2 directories, 6 files

$ fdupes --delete dir1 dir2
[1] dir1/a
[2] dir1/b
[3] dir1/c
[4] dir2/a
[5] dir2/b
[6] dir2/c

Set 1 of 1, preserve files [1 - 6, all]: 1

   [+] dir1/a
   [-] dir1/b
   [-] dir1/c
   [-] dir2/a
   [-] dir2/b
   [-] dir2/c

$ tree
.
|-- dir1
|   `-- a
`-- dir2

2 directories, 1 file

I have taken example of 2 directories p1 and p2

First i will save the output of p1 and p2 directories filenames to 2 output files

find /root/p1 -type f |awk -F "/" '{print $NF}'   > /var/tmp/P1_file.txt

 find /root/p2 -type f |awk -F "/" '{print $NF}'   > /var/tmp/P2_file.txt

Now i will find the common filenames in both directories and delete in one of directories.
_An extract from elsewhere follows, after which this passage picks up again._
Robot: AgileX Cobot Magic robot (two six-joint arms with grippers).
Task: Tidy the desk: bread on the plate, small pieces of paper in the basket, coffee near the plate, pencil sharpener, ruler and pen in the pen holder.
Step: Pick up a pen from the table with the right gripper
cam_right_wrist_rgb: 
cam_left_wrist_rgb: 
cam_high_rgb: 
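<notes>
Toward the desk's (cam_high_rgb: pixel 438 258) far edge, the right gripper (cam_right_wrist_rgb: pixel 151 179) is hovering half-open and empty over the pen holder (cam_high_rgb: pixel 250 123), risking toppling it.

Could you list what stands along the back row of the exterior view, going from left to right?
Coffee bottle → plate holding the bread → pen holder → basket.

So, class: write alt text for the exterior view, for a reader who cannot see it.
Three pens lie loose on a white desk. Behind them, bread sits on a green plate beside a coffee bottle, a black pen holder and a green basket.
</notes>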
I wish you delete the duplicate files in /root/p1 and keep the files in /root/p2

awk 'NR==FNR {a[$1];next}($1 in a) {print $1}' /var/tmp/P1_file.txt /var/tmp/P2_file.txt  |awk '{print "rm -rvf" " " "/root/p1/"$1}' | sh

Tested and worked fine


I suggest you to use dircmp which exists on many Unixes.

See:

man dircmp

The -d option seems to be the one you might find the most appropriate:

dircmp -d dir1 dir2

will compare contents of dir1 and dir2 and display a diff like output.